● EXERCISE AIM
An exact reproduction is needed of every line from the beginning of the data down to and including the line that contains "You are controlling", minus the pictures.

● GIVEN INFORMATION
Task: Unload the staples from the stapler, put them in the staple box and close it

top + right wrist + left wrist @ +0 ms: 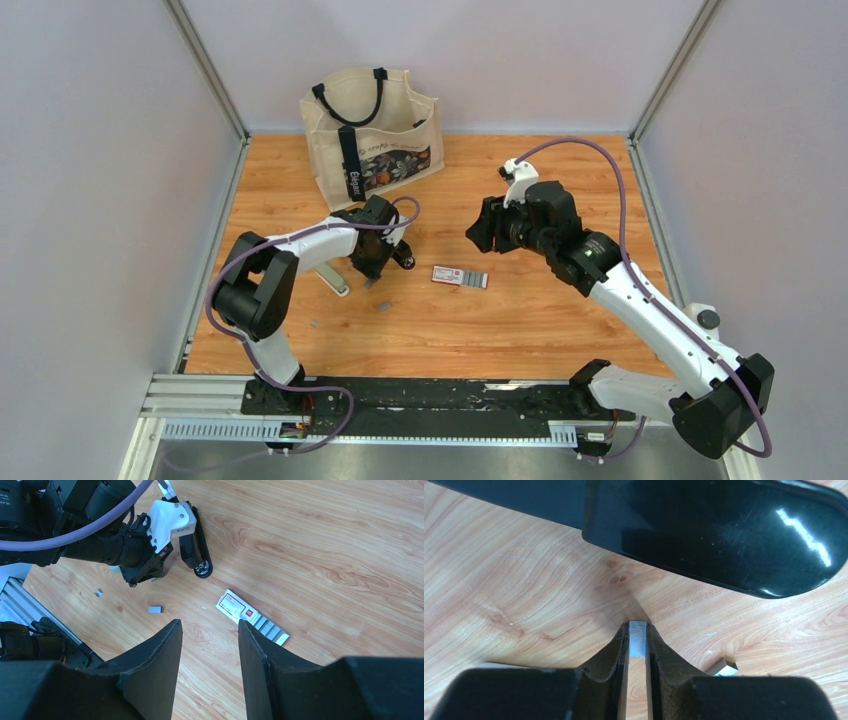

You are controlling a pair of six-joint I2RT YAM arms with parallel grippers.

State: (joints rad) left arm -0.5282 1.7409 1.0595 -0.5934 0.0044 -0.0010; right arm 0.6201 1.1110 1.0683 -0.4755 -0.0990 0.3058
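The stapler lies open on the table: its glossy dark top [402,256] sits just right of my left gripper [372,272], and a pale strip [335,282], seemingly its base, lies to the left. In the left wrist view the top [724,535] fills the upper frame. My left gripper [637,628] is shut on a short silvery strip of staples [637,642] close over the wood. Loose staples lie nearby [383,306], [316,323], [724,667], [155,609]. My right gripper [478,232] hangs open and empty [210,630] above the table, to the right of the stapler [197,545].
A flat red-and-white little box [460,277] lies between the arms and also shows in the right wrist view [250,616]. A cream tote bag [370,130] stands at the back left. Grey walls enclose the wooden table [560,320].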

● ANSWER BELOW
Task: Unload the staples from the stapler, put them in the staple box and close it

top + right wrist + left wrist @ +0 ms: 

You are controlling a pair of six-joint I2RT YAM arms with parallel grippers.

This output completes the exercise.